=== What is needed ===
Start to finish, return the listing exactly as written.

=== Given information ===
◇ ◇ ◇

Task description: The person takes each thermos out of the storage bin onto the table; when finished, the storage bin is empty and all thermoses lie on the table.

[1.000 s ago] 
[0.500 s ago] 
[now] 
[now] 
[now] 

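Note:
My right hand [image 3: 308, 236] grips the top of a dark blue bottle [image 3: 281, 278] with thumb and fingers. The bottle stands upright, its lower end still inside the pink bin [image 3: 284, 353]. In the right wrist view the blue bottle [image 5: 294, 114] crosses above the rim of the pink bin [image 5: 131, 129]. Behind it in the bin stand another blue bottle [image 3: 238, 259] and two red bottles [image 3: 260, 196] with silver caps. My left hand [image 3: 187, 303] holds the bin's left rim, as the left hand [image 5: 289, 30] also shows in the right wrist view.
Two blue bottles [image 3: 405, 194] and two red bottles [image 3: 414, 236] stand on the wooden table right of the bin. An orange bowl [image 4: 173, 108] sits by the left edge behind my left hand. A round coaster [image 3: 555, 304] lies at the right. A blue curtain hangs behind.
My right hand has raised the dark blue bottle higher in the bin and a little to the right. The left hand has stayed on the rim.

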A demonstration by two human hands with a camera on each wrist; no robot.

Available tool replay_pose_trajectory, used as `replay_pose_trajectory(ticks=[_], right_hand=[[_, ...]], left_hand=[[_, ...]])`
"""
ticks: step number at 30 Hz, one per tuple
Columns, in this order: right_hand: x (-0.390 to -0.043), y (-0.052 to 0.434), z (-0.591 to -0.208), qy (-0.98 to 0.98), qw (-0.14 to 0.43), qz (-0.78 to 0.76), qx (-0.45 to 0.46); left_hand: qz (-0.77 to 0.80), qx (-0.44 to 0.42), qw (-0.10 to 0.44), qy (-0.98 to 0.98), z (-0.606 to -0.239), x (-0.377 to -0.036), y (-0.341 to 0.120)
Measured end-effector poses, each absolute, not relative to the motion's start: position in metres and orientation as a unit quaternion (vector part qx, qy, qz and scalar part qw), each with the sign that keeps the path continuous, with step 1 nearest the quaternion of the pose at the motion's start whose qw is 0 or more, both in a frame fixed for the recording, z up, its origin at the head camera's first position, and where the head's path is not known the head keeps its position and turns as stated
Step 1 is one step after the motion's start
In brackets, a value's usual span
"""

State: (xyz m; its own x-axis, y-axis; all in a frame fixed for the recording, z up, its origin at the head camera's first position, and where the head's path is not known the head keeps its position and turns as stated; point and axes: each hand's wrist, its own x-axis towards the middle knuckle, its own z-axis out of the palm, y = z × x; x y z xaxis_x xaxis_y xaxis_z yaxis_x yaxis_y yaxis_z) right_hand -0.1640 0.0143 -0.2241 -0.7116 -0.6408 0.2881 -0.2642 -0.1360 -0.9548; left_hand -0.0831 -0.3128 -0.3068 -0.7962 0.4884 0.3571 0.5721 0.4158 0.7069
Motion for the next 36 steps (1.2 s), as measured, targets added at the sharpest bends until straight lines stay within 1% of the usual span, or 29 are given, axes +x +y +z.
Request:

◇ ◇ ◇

=== Exercise solution ===
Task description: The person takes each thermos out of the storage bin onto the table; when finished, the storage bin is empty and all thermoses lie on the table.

[1.000 s ago] 
[0.500 s ago] 
[now] 
[now] 
[now] 

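Note:
My right hand [image 3: 308, 236] grips the top of a dark blue bottle [image 3: 281, 278] with thumb and fingers. The bottle stands upright, its lower end still inside the pink bin [image 3: 284, 353]. In the right wrist view the blue bottle [image 5: 294, 114] crosses above the rim of the pink bin [image 5: 131, 129]. Behind it in the bin stand another blue bottle [image 3: 238, 259] and two red bottles [image 3: 260, 196] with silver caps. My left hand [image 3: 187, 303] holds the bin's left rim, as the left hand [image 5: 289, 30] also shows in the right wrist view.
Two blue bottles [image 3: 405, 194] and two red bottles [image 3: 414, 236] stand on the wooden table right of the bin. An orange bowl [image 4: 173, 108] sits by the left edge behind my left hand. A round coaster [image 3: 555, 304] lies at the right. A blue curtain hangs behind.
My right hand has raised the dark blue bottle higher in the bin and a little to the right. The left hand has stayed on the rim.
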
A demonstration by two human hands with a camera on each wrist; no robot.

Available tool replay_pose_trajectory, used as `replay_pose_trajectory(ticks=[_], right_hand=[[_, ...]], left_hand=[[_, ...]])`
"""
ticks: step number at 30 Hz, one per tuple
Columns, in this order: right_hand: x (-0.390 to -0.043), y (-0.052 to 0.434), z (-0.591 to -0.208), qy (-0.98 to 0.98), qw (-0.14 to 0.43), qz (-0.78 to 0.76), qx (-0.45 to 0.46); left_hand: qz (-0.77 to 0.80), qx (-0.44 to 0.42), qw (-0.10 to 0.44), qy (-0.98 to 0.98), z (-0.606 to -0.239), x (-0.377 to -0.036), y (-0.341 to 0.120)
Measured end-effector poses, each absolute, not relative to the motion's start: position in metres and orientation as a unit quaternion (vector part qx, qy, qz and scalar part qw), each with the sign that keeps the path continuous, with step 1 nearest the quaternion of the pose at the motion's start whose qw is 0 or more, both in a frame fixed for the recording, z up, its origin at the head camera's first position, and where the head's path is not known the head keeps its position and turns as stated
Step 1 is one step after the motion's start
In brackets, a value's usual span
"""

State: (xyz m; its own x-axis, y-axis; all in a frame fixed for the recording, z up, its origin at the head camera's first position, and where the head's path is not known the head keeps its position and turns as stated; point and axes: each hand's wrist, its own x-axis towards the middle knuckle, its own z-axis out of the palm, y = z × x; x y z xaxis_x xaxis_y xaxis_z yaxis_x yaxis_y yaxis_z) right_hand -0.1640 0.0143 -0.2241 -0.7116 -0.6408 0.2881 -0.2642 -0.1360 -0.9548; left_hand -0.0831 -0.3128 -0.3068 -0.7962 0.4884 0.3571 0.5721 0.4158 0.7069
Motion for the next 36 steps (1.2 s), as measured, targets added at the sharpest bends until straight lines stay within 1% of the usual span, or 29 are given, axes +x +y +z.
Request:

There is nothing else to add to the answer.